§ **PROBLEM DESCRIPTION**: Among the entries below, find each line with "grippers" and show it.

§ **SOURCE RECORDS**:
┄┄┄┄┄┄┄┄┄┄┄┄┄┄┄┄┄┄┄┄
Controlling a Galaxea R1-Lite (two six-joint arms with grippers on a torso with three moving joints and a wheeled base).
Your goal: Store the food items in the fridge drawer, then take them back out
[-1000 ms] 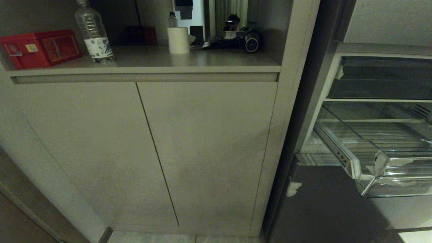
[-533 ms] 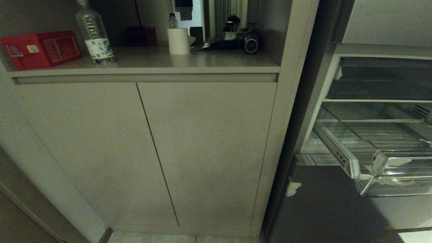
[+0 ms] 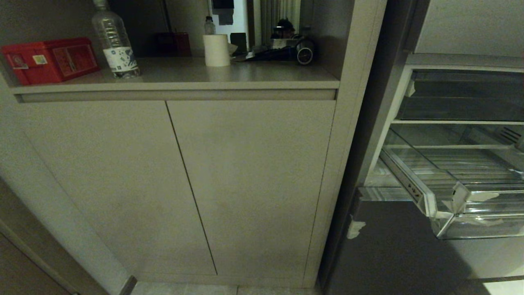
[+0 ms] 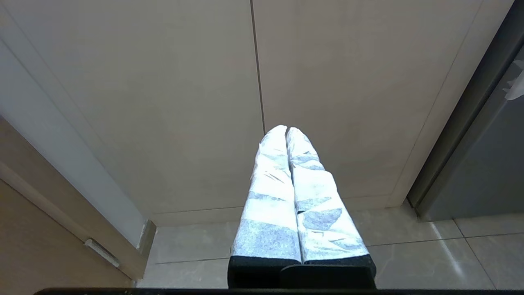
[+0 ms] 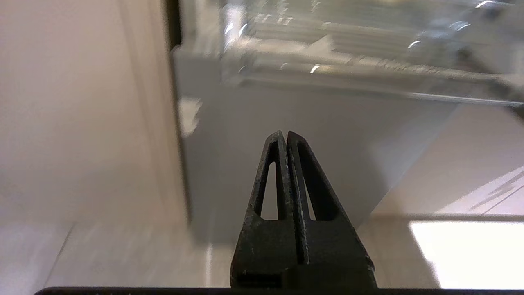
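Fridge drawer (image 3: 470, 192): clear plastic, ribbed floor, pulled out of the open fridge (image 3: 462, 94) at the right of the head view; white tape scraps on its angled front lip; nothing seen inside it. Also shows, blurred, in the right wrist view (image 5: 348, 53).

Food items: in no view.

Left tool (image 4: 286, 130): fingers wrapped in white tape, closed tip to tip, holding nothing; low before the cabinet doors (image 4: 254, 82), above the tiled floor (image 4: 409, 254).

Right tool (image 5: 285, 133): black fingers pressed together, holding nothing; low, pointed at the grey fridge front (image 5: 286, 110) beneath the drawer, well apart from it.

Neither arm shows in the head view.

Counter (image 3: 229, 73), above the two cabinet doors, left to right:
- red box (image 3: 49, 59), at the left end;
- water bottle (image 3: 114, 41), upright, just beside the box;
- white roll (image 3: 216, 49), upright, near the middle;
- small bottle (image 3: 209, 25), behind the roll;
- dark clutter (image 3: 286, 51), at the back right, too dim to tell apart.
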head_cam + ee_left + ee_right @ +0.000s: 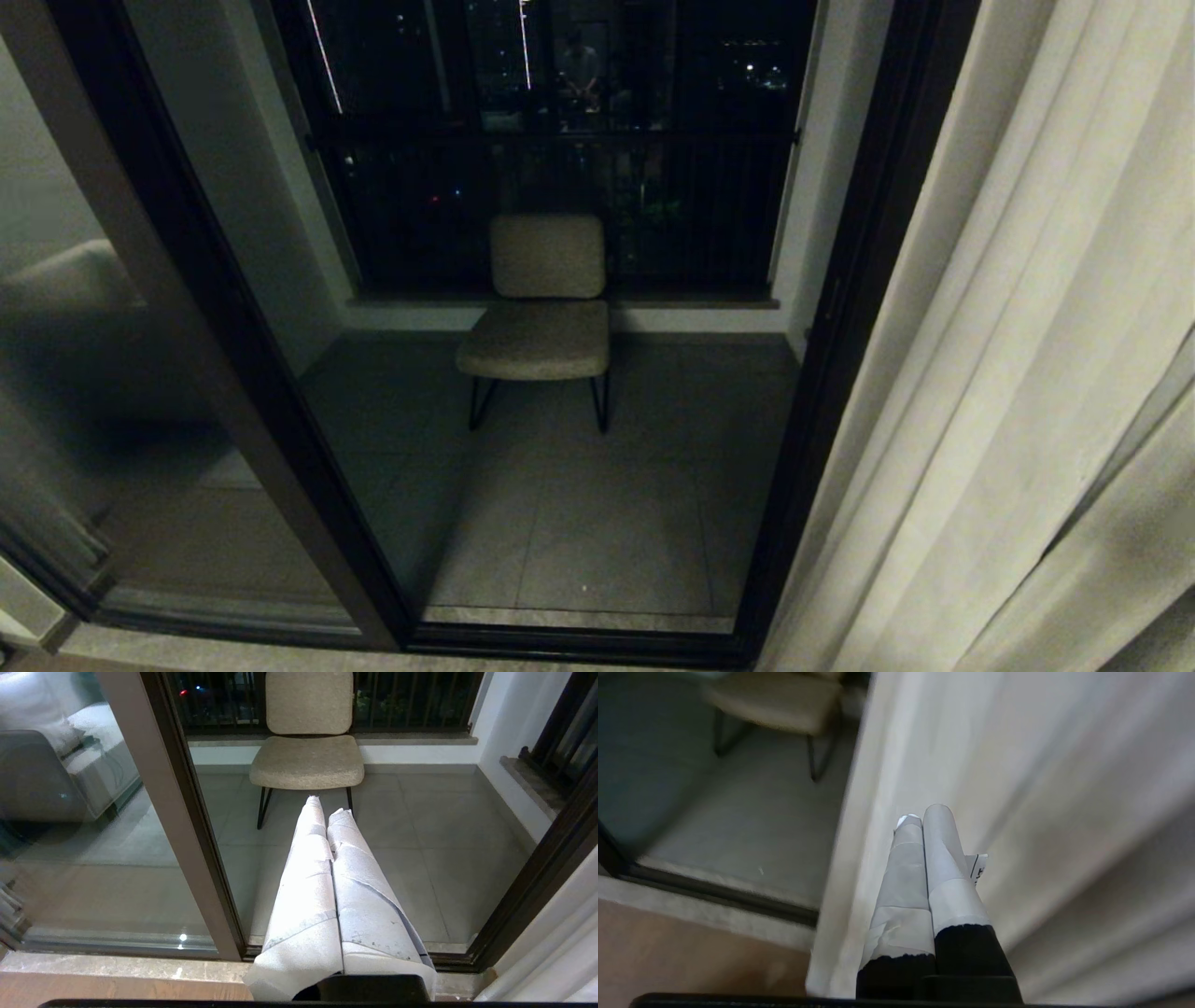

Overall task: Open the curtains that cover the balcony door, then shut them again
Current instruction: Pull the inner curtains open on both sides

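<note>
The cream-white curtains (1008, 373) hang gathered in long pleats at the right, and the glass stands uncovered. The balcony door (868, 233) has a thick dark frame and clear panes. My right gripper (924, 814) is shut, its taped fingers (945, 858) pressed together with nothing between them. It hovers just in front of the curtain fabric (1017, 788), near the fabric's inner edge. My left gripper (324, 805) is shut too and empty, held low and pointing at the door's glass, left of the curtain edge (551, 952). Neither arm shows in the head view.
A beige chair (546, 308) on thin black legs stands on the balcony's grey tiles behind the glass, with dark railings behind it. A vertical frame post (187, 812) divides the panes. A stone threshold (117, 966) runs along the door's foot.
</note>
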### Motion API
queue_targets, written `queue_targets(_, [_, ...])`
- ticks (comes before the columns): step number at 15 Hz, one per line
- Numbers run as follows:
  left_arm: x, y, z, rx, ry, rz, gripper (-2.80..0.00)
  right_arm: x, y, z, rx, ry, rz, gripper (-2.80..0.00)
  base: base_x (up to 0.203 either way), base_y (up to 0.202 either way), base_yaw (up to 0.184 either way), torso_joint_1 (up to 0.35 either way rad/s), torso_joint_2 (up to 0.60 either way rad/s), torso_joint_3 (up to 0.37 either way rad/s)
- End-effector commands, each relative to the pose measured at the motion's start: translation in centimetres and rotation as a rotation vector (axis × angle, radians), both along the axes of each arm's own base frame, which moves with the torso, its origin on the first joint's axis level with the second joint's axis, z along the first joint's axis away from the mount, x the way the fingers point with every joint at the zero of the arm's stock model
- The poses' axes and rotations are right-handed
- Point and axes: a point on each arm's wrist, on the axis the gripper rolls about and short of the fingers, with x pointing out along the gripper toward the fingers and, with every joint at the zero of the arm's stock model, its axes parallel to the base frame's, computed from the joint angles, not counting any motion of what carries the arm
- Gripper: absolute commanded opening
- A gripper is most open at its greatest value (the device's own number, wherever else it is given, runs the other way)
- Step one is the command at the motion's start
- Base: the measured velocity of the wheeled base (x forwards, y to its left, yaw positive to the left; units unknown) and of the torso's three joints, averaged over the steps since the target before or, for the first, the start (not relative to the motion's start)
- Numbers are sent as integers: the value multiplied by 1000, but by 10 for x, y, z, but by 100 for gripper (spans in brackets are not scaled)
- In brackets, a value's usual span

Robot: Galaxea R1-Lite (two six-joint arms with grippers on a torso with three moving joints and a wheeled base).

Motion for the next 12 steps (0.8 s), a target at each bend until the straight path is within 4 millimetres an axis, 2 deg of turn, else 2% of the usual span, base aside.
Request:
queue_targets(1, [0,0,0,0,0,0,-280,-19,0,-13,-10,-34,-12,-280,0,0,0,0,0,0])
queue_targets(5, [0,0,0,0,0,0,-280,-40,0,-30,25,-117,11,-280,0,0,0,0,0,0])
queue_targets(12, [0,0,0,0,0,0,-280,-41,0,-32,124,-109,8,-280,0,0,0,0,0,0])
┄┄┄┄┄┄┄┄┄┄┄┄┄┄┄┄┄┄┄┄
§ **YOUR SOLUTION**:
Controlling a Galaxea R1-Lite (two six-joint arms with grippers on a torso with three moving joints and a wheeled base).
Robot: Galaxea R1-Lite (two six-joint arms with grippers on a torso with three moving joints and a wheeled base).

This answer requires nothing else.